January reader favorite: The Intel chip vulnerability: Understanding Meltdown and Spectre
There’s a tempest in progress – and, no, I’m not talking about the “bomb cyclone” currently hitting the US eastern seaboard. Instead, I’m referring to what’s going on in the technology and security communities in the wake of the newly published Meltdown and Spectre issues.
Understanding what these issues are is important for practitioners, regardless of whether you are a security, governance, risk or assurance professional: not only do these issues require action to address, but there’s also a significant amount of coverage in the mainstream and trade press. This in turn means interest from board members, senior leadership, and concern from other teams in our organizations. Having a solid understanding about what the issues are (and a realistic understanding of the impacts, future ramifications of the issues, etc.,) is therefore both valuable and necessary.
With that in mind, let’s unpack these two issues: what they are, why they matter, and what organizations can do about them. In the days ahead, we’ll discuss more about lessons learned and how organizations can use the lessons from these issues as part of their broader planning and how to communicate up the chain about risk impacts, but first let’s unpack the issues themselves and why there’s so much hubbub about them.
What are the issues?
Meltdown and Spectre are similar in that they both relate to speculative execution side-channel attacks – meaning, they both exploit the “speculative execution” feature in modern hardware design to enable side-channel attacks. Attacks against what? In the case of Meltdown, the isolation between user mode applications and the operating system (kernel space). In the case of Spectre, the segmentation between different applications. Key to understanding these attacks are two separate (but related) concepts: speculative execution and side-channel attacks. Let’s walk through them to explain the mechanics of their operation.

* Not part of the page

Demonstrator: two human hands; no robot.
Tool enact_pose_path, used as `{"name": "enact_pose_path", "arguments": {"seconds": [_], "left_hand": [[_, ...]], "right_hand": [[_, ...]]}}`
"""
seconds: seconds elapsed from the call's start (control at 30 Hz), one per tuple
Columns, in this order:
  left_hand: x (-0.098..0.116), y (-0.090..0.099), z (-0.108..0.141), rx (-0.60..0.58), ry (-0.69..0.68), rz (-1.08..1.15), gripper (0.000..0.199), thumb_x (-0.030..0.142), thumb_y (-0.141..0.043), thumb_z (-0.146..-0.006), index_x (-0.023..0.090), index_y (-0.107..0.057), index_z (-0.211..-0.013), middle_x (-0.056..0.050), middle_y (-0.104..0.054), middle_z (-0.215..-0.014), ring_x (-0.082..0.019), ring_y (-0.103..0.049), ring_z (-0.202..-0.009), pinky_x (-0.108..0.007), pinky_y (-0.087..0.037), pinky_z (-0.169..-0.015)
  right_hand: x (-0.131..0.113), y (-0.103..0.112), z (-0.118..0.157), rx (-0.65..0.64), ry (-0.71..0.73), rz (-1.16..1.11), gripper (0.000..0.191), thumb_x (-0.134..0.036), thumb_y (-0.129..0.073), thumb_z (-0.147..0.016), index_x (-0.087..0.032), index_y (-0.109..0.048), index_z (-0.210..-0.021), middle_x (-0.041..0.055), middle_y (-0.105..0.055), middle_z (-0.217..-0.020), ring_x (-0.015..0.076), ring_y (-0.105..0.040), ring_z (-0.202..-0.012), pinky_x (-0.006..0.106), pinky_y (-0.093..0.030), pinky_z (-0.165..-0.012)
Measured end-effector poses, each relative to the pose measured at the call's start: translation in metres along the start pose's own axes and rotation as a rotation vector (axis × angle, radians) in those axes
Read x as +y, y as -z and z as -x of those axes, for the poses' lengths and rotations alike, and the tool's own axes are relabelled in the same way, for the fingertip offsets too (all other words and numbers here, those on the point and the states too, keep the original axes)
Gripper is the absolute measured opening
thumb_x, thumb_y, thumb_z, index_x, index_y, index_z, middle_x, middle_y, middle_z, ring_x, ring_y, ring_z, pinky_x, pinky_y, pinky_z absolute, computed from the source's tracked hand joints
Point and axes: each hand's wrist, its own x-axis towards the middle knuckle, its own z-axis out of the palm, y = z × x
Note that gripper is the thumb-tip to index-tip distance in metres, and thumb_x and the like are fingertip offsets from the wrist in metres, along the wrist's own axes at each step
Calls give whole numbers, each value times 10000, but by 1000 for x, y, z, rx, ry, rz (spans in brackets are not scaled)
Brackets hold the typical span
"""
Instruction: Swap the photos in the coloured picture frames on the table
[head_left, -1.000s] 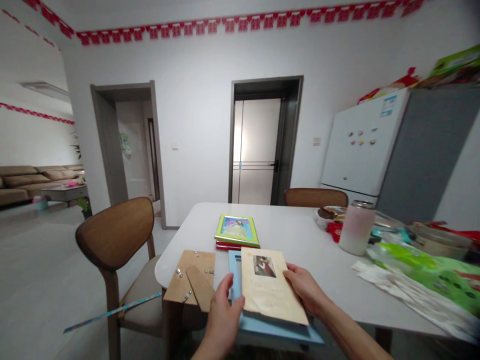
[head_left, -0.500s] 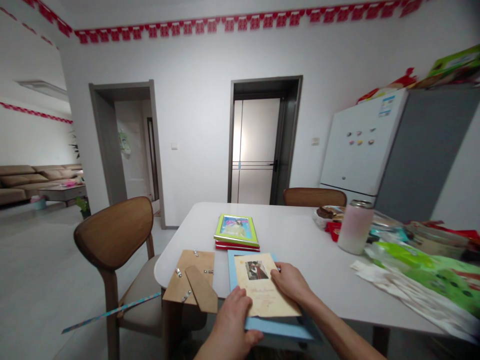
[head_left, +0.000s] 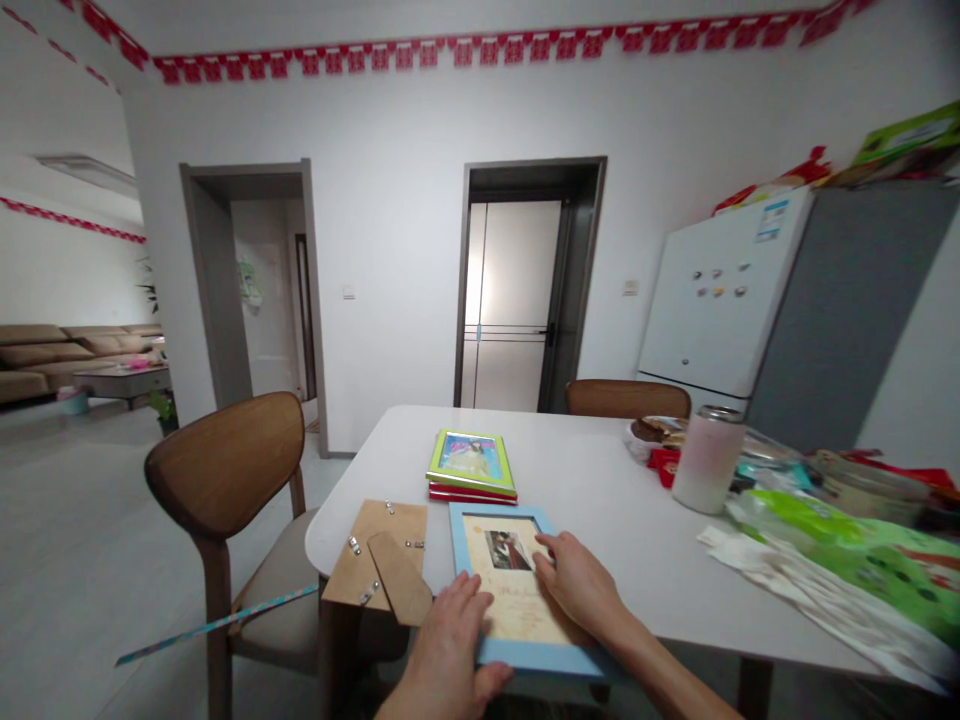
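Note:
A light-blue picture frame (head_left: 540,657) lies at the near edge of the table. Inside its border sits a cream paper sheet (head_left: 517,607) with a small dark photo and faint script. My left hand (head_left: 450,640) grips the frame's lower left side, its fingers over the left border and its thumb at the bottom border. My right hand (head_left: 577,580) has its fingers bent and pressed together on the sheet's upper right part, close to the right border. Left of the frame lies a brown backing board (head_left: 360,560) with metal clips and a stand flap.
A green picture frame (head_left: 471,462) rests on a red one (head_left: 472,493) farther back on the white table (head_left: 577,470). To the right stand a pink-white tumbler (head_left: 709,460), white cloth (head_left: 810,590) and green packaging (head_left: 862,560). A wooden chair (head_left: 232,460) stands left.
The cream sheet has gone from lying tilted over the blue frame to sitting within its border. My right hand has shifted slightly left, and my left hand has slid slightly left.

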Motion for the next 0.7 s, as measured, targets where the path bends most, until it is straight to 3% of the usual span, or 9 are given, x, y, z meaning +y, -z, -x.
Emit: {"name": "enact_pose_path", "arguments": {"seconds": [0.1,0.2,0.27,0.33,0.4,0.5,0.6,0.7], "left_hand": [[-32,23,10,109,78,-107,648,193,-557,-604,149,-359,-1219,-79,-255,-1347,-195,-184,-1241,-349,-153,-1027],[-74,41,16,171,303,-255,681,176,-562,-562,114,-366,-1211,-112,-265,-1339,-224,-184,-1240,-357,-157,-1020],[-96,45,16,163,412,-331,666,157,-537,-562,96,-369,-1204,-125,-281,-1330,-228,-217,-1229,-343,-182,-1008],[-108,44,14,168,433,-371,621,140,-499,-580,98,-384,-1189,-114,-325,-1310,-209,-260,-1213,-320,-208,-996],[-112,41,13,198,395,-377,561,146,-477,-605,94,-412,-1160,-109,-377,-1278,-195,-303,-1192,-304,-227,-986],[-108,38,11,253,340,-346,503,166,-486,-618,99,-449,-1116,-106,-445,-1224,-199,-362,-1154,-302,-260,-973],[-95,40,10,319,307,-294,467,161,-502,-620,133,-470,-1085,-96,-487,-1183,-206,-402,-1124,-320,-292,-962],[-69,42,9,374,237,-228,459,158,-520,-631,119,-473,-1087,-122,-469,-1197,-218,-383,-1139,-339,-289,-973]], "right_hand": [[-20,5,8,-17,105,-144,315,-269,-362,-765,-154,-595,-943,93,-578,-905,169,-524,-842,248,-362,-740],[-60,4,16,-68,217,-234,309,-285,-392,-755,-164,-597,-952,88,-578,-919,169,-512,-860,252,-348,-761],[-90,-1,20,-90,290,-250,328,-339,-406,-752,-187,-585,-980,83,-580,-925,181,-503,-875,278,-336,-776],[-116,-11,22,-113,348,-218,368,-422,-424,-729,-216,-565,-999,79,-583,-914,209,-497,-870,327,-332,-767],[-134,-22,20,-113,359,-160,396,-466,-477,-673,-209,-568,-961,87,-583,-893,244,-488,-867,378,-326,-760],[-144,-35,16,-96,337,-159,345,-365,-525,-643,-193,-569,-939,93,-571,-896,251,-478,-875,382,-336,-757],[-136,-33,14,-76,320,-292,370,-241,-505,-648,-181,-553,-1010,93,-557,-942,214,-473,-901,324,-354,-781],[-115,-15,19,-19,332,-403,414,-204,-499,-639,-175,-543,-1049,88,-557,-967,194,-474,-915,296,-348,-826]]}}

First, speculative execution. We all know that in every computing environment since Turing, computing devices execute a series of instructions in sequential (linear) fashion. A computer program instructs the processor to perform operation A, followed by operation B, and then operation C. The order matters, and the order of execution is dictated by the program that is being run. Think about it like a recipe for baking bread: first you proof the yeast, then you add flour, then add eggs, then add water, and so on. In this analogy, the recipe being followed is akin to the program being executed while the person doing the cooking is a computer’s processor.
As anybody who has ever followed a recipe knows, though, sometimes individual steps can take a while to complete – proofing the yeast or preheating the oven, for example. Someone following a recipe that includes those steps could choose to sit idly by while those things complete (i.e., while the oven preheats or the yeast proofs), but doing so would make them a pretty inefficient cook. More reasonably, they might choose to progress to other tasks while steps that take longer happen in the background.
For example, they might flour a kneading surface, prep other ingredients they’ll need, or get baking pans ready while the oven is preheating. At a macro level, the order is the same as dictated by the recipe (i.e., preheating happens first before you put the bread into the oven), but at a micro level, steps are adjusted in their order to optimize efficiency. Believe it or not, computers do exactly this, too.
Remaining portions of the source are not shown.